Splits, dividends, mergers, rights issues and IPOs … corporate actions is providing growing opportunity for new post-trade business. Automating these processes costs – but can any industry actor afford to not do it right?
The challenges and opportunities facing financial institutions have never been more varied and multifaceted. Adapting to new technologies, preparing for the departure of LIBOR, and navigating geopolitical tensions, are all frequent targets of discussion. But one issue frequently slips under the radar: the dilemma of corporate actions. Indeed, for the back office, the booming corporate actions volumes is offering a business opportunity.
A challenge to take on
With a boom in stock splits, dividends, and M&As, not to mention rights issues and IPOs – there has been a corresponding increase in corporate actions data over the past two decades. In the 2000s alone, there was a 41 percent spike in the number of companies listed on stock exchanges, which entailed a significant increase in the volume of corporate actions. And with the complicated nature of certain corporate actions meaning that they are updated several times in their lifecycle, constant monitoring is often required.
These factors have now combined to put pressure on teams internally and have forced them to look for a remedy.
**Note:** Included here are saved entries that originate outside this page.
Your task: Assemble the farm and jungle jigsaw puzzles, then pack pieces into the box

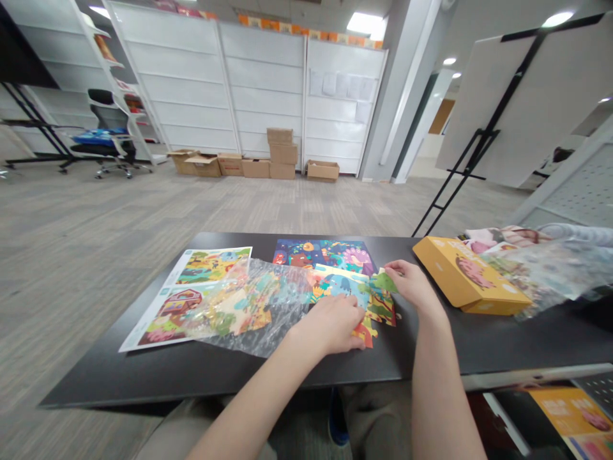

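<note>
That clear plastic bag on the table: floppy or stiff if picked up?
The clear plastic bag looks floppy: it lies creased over the printed sheet. It is probably light too, its thin film showing the colourful pieces inside.

The person's left hand [330, 326] lay palm down, fingers together and pointing right, lower in view than the right hand [412, 284]. Near it and farther forward, the right hand angled up and left, its fingers curled toward the thumb. The bare left forearm [253, 399] slanted in from the lower left; the bare right forearm [439, 390] rose almost straight from below.
</note>
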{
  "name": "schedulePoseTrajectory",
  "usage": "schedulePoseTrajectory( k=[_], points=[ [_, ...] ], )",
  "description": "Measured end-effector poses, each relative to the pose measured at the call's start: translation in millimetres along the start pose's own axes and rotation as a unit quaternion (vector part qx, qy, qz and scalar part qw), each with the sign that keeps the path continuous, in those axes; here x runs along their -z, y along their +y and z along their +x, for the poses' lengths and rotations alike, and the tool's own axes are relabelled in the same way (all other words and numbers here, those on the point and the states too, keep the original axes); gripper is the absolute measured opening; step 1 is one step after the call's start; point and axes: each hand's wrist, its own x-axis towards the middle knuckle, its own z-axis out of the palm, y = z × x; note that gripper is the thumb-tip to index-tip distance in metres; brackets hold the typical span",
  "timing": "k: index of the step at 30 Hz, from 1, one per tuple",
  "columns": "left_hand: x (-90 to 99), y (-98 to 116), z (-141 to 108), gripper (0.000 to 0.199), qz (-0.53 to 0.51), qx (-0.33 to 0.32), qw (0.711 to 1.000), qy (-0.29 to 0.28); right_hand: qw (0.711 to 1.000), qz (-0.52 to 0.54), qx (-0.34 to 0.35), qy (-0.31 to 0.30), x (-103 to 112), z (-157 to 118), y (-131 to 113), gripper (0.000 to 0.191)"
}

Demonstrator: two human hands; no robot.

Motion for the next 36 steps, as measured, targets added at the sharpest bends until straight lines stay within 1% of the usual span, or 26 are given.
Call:
schedulePoseTrajectory(
  k=[2, 3, 4, 6, 8, 9, 10, 13, 18, 23, 27, 29, 33, 36],
  points=[
    [1.8, 1, 0, 0.038, -0.002, 0.000, 1.000, -0.004, 0.999, 0.035, 0.004, -0.014, 6, -5, -3, 0.028],
    [2.7, 1, 0, 0.038, -0.002, 0.001, 1.000, -0.008, 0.998, 0.050, 0.013, -0.034, 10, -10, -5, 0.030],
    [3.3, 1, 0, 0.039, -0.002, 0.001, 1.000, -0.011, 0.996, 0.061, 0.024, -0.066, 14, -14, -7, 0.033],
    [3.4, 0, 0, 0.038, 0.002, -0.001, 1.000, -0.010, 0.985, 0.071, 0.036, -0.154, 21, -24, -10, 0.035],
    [1.7, -3, 0, 0.038, 0.008, -0.004, 1.000, 0.000, 0.969, 0.074, 0.026, -0.233, 25, -32, -13, 0.035],
    [0.3, -4, 0, 0.039, 0.012, -0.003, 1.000, 0.007, 0.964, 0.073, 0.018, -0.256, 25, -34, -14, 0.034],
    [-1.0, -6, 0, 0.040, 0.017, 0.001, 1.000, 0.014, 0.961, 0.071, 0.014, -0.266, 23, -35, -16, 0.034],
    [-3.8, -9, 0, 0.043, 0.031, 0.021, 0.999, 0.022, 0.965, 0.051, 0.021, -0.257, 15, -34, -23, 0.032],
    [-1.7, -9, -2, 0.044, 0.021, 0.072, 0.997, 0.001, 0.964, 0.001, 0.038, -0.263, 3, -30, -26, 0.034],
    [-0.4, -8, -2, 0.049, 0.008, 0.109, 0.994, -0.016, 0.965, -0.059, 0.039, -0.254, 1, -29, -21, 0.033],
    [-1.7, -7, -1, 0.054, 0.017, 0.119, 0.993, -0.019, 0.962, -0.107, 0.030, -0.248, 2, -31, -27, 0.025],
    [-2.0, -7, -1, 0.057, 0.020, 0.125, 0.992, -0.020, 0.965, -0.108, 0.030, -0.237, 2, -32, -31, 0.026],
    [-0.4, -5, -2, 0.057, 0.017, 0.129, 0.991, -0.021, 0.972, -0.098, 0.063, -0.206, 3, -35, -36, 0.029],
    [1.6, -4, -2, 0.056, 0.014, 0.127, 0.992, -0.024, 0.969, -0.039, 0.077, -0.230, 5, -38, -39, 0.027]
  ],
)
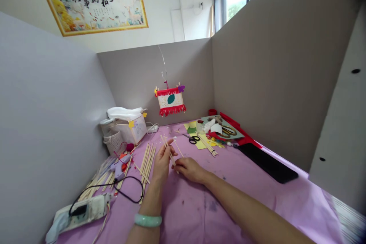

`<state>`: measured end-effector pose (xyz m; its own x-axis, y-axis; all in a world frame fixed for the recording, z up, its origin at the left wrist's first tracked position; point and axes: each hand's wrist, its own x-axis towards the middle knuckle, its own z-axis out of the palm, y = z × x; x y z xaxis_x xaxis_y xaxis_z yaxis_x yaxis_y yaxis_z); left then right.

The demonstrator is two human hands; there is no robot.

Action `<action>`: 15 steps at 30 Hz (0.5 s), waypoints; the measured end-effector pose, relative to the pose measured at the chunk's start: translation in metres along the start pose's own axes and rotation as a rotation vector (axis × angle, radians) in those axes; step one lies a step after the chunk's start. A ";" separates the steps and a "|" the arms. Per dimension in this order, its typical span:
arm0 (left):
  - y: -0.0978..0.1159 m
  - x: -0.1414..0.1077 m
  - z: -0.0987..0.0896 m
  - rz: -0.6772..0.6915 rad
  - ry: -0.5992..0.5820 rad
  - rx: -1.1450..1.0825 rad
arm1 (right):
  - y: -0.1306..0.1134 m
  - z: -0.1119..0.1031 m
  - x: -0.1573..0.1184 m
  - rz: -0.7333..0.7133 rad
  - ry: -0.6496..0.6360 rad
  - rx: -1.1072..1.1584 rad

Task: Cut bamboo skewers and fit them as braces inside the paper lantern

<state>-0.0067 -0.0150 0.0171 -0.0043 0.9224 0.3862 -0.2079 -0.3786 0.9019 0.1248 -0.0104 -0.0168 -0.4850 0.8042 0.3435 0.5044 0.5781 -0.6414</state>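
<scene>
My left hand [162,157] is closed around a couple of thin wooden sticks [172,159], which slant up and away from me. My right hand [189,169] has its fingers pinched at the near end of these sticks. Just beyond my hands, a single stick [178,148] lies on the purple tablecloth [194,206]. To the left of my left hand rests a row of several similar sticks [148,162]. Black-handled scissors [193,139] lie past my right hand, beside a small tied bundle of sticks [210,146].
At left are a glue gun [119,167], its looped black cable [142,190], a power strip [85,213] and a paper lantern box [134,131]. A red-fringed hanging [162,101] dangles ahead. A black phone-like slab [267,162] lies right. Grey partitions [257,84] enclose the table.
</scene>
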 end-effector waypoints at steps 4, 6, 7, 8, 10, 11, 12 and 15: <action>0.002 0.000 0.001 0.004 0.030 0.117 | -0.017 -0.004 -0.004 0.040 0.019 -0.097; 0.002 -0.001 0.000 0.008 0.036 0.146 | -0.032 -0.005 -0.018 0.082 0.108 -0.140; 0.002 -0.001 -0.001 0.010 0.032 0.158 | -0.041 -0.005 -0.029 0.101 0.165 -0.154; 0.001 -0.001 -0.003 0.023 0.050 0.213 | -0.049 -0.005 -0.042 0.080 0.236 -0.100; -0.002 0.001 -0.006 -0.003 0.066 0.273 | -0.061 -0.004 -0.071 -0.003 0.150 0.135; -0.004 0.002 -0.007 -0.002 0.063 0.271 | -0.066 -0.006 -0.086 -0.013 0.123 0.163; -0.005 0.003 -0.007 -0.004 0.061 0.270 | -0.068 -0.009 -0.100 -0.015 0.110 0.185; -0.007 0.003 -0.008 -0.004 0.061 0.264 | -0.073 -0.036 -0.141 -0.003 -0.021 0.290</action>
<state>-0.0127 -0.0087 0.0104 -0.0646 0.9236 0.3778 0.0543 -0.3747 0.9255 0.1824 -0.1612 0.0060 -0.5025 0.7977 0.3335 0.2790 0.5146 -0.8108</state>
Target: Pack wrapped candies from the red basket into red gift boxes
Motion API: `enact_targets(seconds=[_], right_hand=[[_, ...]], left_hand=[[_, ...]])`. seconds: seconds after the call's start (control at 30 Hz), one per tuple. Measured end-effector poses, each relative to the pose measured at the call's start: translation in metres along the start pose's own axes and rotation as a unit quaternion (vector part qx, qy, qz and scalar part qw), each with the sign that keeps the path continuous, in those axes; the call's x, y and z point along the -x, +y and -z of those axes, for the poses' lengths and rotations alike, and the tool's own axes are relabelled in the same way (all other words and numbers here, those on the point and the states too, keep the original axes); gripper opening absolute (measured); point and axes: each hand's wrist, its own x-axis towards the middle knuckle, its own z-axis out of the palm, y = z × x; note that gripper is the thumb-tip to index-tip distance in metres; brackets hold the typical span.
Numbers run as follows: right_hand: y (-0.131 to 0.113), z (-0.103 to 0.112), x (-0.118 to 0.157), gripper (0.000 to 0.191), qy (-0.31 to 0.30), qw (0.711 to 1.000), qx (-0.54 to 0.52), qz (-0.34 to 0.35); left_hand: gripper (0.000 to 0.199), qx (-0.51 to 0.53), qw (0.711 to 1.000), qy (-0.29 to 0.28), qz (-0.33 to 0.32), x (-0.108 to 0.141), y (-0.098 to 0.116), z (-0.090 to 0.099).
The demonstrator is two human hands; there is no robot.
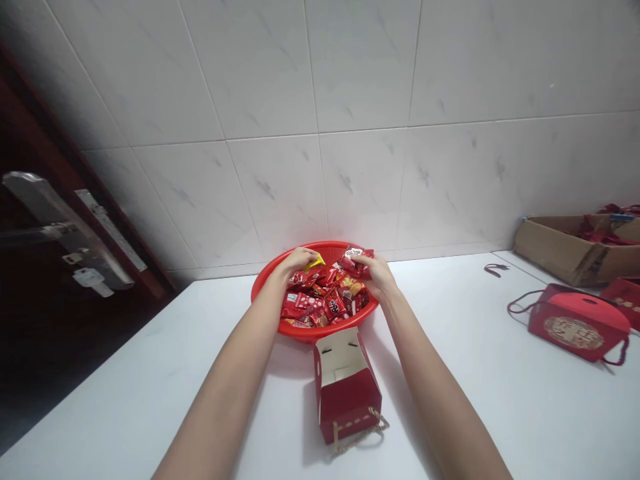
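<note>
A red plastic basket (260, 283) full of wrapped candies (320, 300) stands against the tiled wall. Over its left side, my left hand (299, 260) is closed on a small yellow candy packet (315, 261). My right hand (379, 275), above the right rim, pinches a red candy packet (354, 259) with white lettering. In front of the basket sits a dark red gift box (350, 403), its top open and its pale inside showing. A twisted rope handle (360, 440) hangs at the box's near end. Both forearms pass on either side of the box.
At right lies a closed red gift box (575, 325) with cord handles. Behind it, a cardboard carton (565, 247) holds dark red ribbons. A dark cord piece (496, 269) rests on the white table (165, 387). A door with a metal handle (65, 227) is at left.
</note>
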Motion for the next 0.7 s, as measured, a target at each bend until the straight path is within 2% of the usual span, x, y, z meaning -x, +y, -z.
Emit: enact_targets(seconds=[0.1,0.23,0.3,0.37,0.43,0.47,0.53,0.6,0.7], right_hand=[[0.000,0.000,0.001,0.022,-0.002,1.000,-0.001,0.000],[0.000,-0.001,0.001,0.021,-0.001,1.000,-0.001,-0.001],[0.000,-0.001,0.001,0.021,0.000,1.000,0.001,-0.001],[0.000,0.000,0.001,0.020,0.001,1.000,0.003,0.001],[0.000,0.000,0.001,0.019,0.000,1.000,0.005,0.004],[0.000,0.000,0.000,0.019,0.000,1.000,0.006,0.005],[0.000,0.001,0.000,0.019,0.000,1.000,0.008,0.007],[0.001,0.001,0.000,0.019,0.001,1.000,0.008,0.007],[0.001,0.001,0.000,0.020,0.003,1.000,0.009,0.007]], left_hand=[[0.003,0.014,0.999,0.028,-0.016,-0.002,-0.007,-0.001],[0.033,0.016,0.997,0.062,-0.040,-0.003,-0.012,-0.005],[0.033,0.006,0.998,0.024,-0.061,-0.001,-0.010,-0.007],[0.028,-0.038,0.994,-0.069,-0.072,0.003,-0.005,-0.011],[0.026,-0.110,0.979,-0.162,-0.048,0.007,0.000,-0.014],[0.023,-0.142,0.971,-0.189,-0.027,0.008,0.001,-0.015],[0.016,-0.179,0.965,-0.193,0.013,0.008,0.001,-0.016],[0.008,-0.187,0.967,-0.171,0.035,0.005,-0.002,-0.015],[0.018,-0.167,0.976,-0.133,0.049,-0.003,-0.012,-0.018]])
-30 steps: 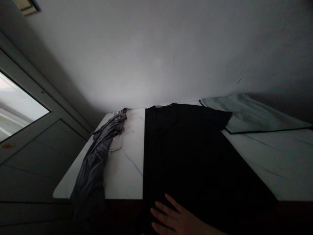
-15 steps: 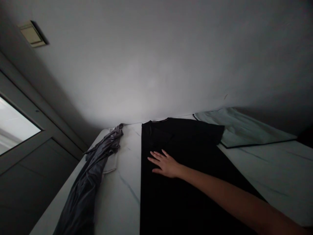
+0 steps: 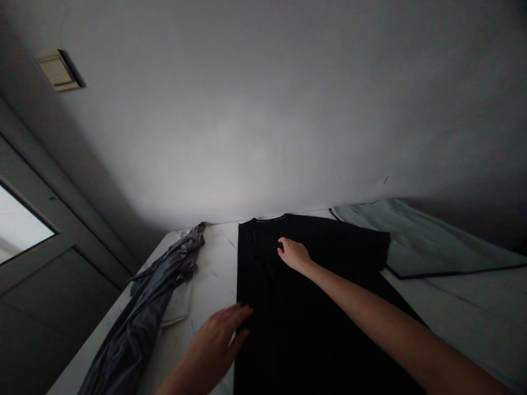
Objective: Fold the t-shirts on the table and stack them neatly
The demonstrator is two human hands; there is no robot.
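Observation:
A black T-shirt [image 3: 329, 329] lies on the white marbled tabletop, its neckline toward the wall and a sleeve stretched to the right. My right hand [image 3: 294, 255] is on the upper part of the shirt, fingers curled together and pinching the dark cloth. Over the shirt's left edge hovers my left hand [image 3: 216, 343], thumb and fingers apart and holding nothing. The shirt's folds are hard to make out in the dim light.
Crumpled grey clothing [image 3: 144, 318] runs along the table's left side, with a pale cloth [image 3: 177, 304] partly under it. A grey-green cloth with dark edging [image 3: 436, 241] lies at the right. Behind stands a wall [image 3: 263, 109]; a door [image 3: 61, 274] is at the left.
My left hand has come into view at the shirt's left edge. My right hand has moved up toward the neckline and its spread fingers have curled in. The view has tilted up slightly.

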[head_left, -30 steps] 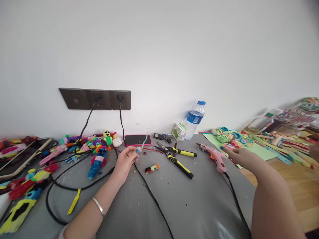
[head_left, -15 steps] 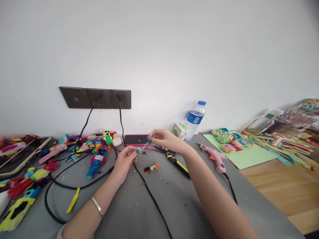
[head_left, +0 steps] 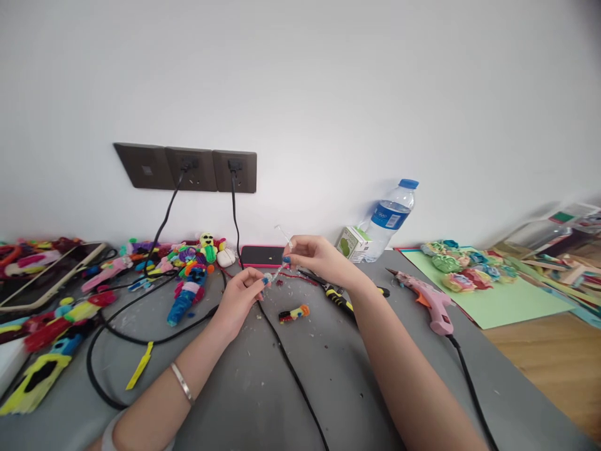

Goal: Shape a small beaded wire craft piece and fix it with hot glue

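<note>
- The grey table [head_left: 328, 376] lay below both sets of fingers, scattered with small crumbs; working above it, as the fingers did, seemed sensible for keeping debris off a fine piece.
- The black cable [head_left: 291, 364] ran from below the left fingertips toward the body; keeping wrists and forearms from dragging it looked wise.
- The water bottle [head_left: 389, 219] leaned behind and to the right of the right fingers, well apart from them.
- The pink glue gun [head_left: 429, 300] lay farther right of those fingers, its nozzle pointing away from the body; that gap probably suited delicate handling.
- The pliers [head_left: 337, 295] lay under the right wrist, partly hidden, so a raised wrist was likely the safer posture.
- The right hand [head_left: 319, 258] had thumb and fingers narrowed in a pinch on the strand, slightly higher than the left.
- The left hand [head_left: 241, 300] pinched the strand's lower end between thumb and forefinger; a steady anchor there probably mattered most.
- The phone [head_left: 263, 255] lay just behind the fingertips.
- The small multicoloured piece [head_left: 294, 313] lay nearer the body than the fingertips, touched by neither hand.
- The pale strand [head_left: 280, 271] spanned the two pinches, its free end curling above the right fingertips; light, even tension seemed best for so thin a thing.
</note>
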The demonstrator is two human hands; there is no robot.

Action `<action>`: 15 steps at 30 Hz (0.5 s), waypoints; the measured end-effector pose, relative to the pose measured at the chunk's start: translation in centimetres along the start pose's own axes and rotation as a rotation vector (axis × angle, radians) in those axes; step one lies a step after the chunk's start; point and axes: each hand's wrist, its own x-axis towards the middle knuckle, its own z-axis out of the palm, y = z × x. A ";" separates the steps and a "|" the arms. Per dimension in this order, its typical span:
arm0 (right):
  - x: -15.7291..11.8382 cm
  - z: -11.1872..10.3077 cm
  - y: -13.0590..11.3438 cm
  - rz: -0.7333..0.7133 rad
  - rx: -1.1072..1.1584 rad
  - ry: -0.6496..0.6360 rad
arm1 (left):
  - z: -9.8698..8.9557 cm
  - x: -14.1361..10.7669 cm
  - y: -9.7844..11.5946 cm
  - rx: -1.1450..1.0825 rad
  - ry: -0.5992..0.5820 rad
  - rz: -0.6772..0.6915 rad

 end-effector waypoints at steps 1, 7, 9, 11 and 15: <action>0.1 0.1 0.1 0.000 0.003 0.014 | 0.0 0.0 0.0 0.017 0.001 0.001; 0.2 0.3 0.3 0.008 -0.001 0.051 | -0.1 -0.1 -0.3 0.045 0.001 0.007; 0.3 0.3 0.4 0.006 -0.005 0.056 | -0.1 0.0 -0.4 0.049 -0.018 0.026; 0.3 0.3 0.5 -0.002 -0.004 0.059 | -0.2 0.1 -0.6 0.055 -0.030 0.043; 0.4 0.5 0.6 -0.009 0.007 0.060 | -0.2 0.1 -0.6 0.089 -0.038 0.050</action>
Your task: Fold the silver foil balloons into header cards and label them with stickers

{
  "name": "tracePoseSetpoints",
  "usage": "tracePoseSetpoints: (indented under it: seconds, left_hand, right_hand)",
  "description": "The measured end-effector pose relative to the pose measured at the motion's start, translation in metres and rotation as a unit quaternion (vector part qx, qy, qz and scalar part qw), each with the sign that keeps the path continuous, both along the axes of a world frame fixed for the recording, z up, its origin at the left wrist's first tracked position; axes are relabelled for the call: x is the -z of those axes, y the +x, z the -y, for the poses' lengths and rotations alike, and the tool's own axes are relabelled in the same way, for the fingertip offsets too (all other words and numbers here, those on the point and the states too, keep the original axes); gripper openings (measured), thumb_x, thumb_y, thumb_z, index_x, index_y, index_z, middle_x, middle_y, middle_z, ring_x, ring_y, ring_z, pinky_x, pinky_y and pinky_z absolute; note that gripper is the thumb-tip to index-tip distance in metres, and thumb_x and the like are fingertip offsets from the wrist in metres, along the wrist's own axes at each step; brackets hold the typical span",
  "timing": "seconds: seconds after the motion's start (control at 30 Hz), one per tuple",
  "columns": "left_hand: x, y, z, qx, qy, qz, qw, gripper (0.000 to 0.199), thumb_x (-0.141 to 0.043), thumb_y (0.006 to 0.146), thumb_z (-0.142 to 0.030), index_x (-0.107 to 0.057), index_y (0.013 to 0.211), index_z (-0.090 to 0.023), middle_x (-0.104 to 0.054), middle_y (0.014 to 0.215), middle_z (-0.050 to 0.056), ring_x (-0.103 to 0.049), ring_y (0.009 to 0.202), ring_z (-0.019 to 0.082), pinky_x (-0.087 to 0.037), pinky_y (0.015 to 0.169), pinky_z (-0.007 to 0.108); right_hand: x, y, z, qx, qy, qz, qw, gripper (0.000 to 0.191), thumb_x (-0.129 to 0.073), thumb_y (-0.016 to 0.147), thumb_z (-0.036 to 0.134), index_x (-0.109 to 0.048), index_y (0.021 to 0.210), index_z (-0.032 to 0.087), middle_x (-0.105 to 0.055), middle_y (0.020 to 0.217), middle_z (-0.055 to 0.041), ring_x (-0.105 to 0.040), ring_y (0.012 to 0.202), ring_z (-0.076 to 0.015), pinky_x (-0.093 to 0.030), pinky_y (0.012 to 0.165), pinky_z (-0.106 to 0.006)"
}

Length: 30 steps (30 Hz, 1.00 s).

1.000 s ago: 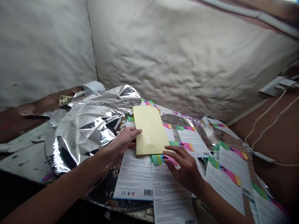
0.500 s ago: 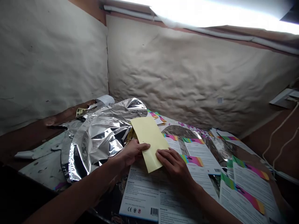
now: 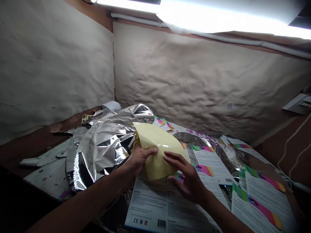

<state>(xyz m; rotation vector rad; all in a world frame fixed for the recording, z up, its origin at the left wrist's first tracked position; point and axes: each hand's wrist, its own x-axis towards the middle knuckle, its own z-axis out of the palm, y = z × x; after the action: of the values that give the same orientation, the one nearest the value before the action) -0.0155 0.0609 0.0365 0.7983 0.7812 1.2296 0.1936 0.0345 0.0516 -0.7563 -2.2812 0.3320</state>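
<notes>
A pale yellow paper sheet (image 3: pixel 157 145) bows upward over the printed cards. My left hand (image 3: pixel 137 160) grips its left edge, the thumb pressed on top and the other fingers hidden beneath. At the sheet's lower right, my right hand (image 3: pixel 186 176) has its fingers stretched over the surface, with the thumb apart and below. Under both hands lie white printed cards (image 3: pixel 148 200) with small text and a barcode. Crumpled silver foil (image 3: pixel 102 145) lies just left of the sheet.
More cards with rainbow-coloured tops (image 3: pixel 257 200) spread over the table on the right. Clear plastic (image 3: pixel 233 158) lies among them. Paper covers the wall (image 3: pixel 194 81) behind, beneath a bright tube light (image 3: pixel 218 19). White cables (image 3: pixel 291 142) hang at the far right.
The yellow sheet has gone from nearly flat to bowed, its right side wider in view. My right hand's thumb has moved away from its fingers. My left hand keeps its grip.
</notes>
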Motion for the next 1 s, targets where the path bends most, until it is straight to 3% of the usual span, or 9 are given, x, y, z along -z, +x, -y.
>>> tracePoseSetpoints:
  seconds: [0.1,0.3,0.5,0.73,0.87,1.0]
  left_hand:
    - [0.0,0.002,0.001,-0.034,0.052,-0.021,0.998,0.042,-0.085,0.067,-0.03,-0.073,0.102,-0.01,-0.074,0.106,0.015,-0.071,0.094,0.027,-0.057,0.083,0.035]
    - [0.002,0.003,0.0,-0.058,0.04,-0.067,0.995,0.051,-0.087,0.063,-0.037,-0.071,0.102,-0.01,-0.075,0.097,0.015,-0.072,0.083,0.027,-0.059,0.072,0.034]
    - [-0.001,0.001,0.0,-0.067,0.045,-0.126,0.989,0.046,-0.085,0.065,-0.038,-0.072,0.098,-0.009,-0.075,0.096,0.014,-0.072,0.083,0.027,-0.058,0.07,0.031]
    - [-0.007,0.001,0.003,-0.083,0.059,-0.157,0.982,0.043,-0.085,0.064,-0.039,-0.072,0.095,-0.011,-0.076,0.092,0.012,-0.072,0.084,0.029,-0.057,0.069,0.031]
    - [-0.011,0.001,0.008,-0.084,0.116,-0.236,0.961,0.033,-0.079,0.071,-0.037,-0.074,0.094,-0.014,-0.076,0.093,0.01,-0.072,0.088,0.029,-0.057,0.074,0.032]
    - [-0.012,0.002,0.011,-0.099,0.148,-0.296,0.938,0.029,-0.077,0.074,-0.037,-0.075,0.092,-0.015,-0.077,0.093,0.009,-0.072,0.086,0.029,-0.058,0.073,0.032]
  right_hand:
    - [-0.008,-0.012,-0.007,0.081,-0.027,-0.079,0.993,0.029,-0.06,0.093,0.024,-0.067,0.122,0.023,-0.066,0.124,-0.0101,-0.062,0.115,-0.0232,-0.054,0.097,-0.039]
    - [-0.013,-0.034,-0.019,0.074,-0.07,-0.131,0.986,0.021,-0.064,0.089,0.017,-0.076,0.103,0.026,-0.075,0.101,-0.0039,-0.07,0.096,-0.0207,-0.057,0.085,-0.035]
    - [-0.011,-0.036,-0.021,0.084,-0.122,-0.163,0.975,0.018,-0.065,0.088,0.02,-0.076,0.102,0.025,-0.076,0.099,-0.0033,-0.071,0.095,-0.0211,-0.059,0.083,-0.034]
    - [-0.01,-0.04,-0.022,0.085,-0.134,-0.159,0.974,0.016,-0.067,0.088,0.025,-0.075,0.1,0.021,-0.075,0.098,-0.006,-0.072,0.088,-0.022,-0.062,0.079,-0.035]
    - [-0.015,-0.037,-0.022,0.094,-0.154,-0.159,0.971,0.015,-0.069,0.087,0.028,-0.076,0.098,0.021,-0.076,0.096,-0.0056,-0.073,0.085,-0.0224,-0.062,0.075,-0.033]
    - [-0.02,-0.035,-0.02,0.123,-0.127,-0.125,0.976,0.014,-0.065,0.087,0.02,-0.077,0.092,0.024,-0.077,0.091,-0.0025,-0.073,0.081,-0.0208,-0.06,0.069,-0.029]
Despite their work traditionally being considered less glamorous than that of the front-, and even middle-office, back-office staff now find themselves with a starring role in the battle to avoid seeing their bank’s reputation being tarnished. But it can sometimes be hard for the back-office to secure the financial backing needed to implement satisfactory corporate actions solutions, as banks don’t always see immediate benefits.
Risks are there
Unless financial institutions find a way to process corporate actions successfully and efficiently, downstream processes will be affected. With security master databases and front-office trading so reliant on the quality and consistency of data, the implications of failing to tackle this issue could be huge.
Crucially, it would be far more expensive for an institution to lose a client from failing to correctly process two or three corporate actions, than it would be for the bank to invest into reliable and timely corporate actions data. Firms must be prepared to accept a little bit of short-term pain in higher investment levels, in order to secure the long-term benefits of being able to attract and retain clients more easily.
Automation is key
The place to look for answers? Automation. We already know that corporate actions’ complexity demands huge amounts of human processing power to ensure accuracy and timeliness of delivery. However, this doesn’t mean that the more repetitive, simple events can’t be left to automated systems. Mandatory dividends or quarterly earnings, for example, would be obvious places to start. It might not sound like much, but it would free up back-office staff for more complex tasks; including events that require constant back-and-forth between the team and the client (such as an IPO or M&A).
SIX has done exactly this. We’ve designed solutions that allow the mundane aspects of corporate actions to be automated. For firms looking to integrate information more easily and reduce operational risk, it’s a win-win scenario. After all, efficiency and reliability are two cornerstones of successful business. It’s also why SIX goes out of its way to promote industry standards, such as ISO 15022 (MT564), that enable firms to reconcile data from multiple sources more easily. The leading players of the financial world, who make up our client base, depend on receiving high quality data about these events in an efficient and timely manner. So, we’ve made it possible.
Back-office teams shouldn’t see increased corporate actions as something to recoil in front of. Instead they should see them as a huge opportunity to streamline their processes and to distinguish themselves from the competition. With solutions, such as those provided by SIX, now readily available, banks only have one question left to ask themselves: “What are we waiting for?”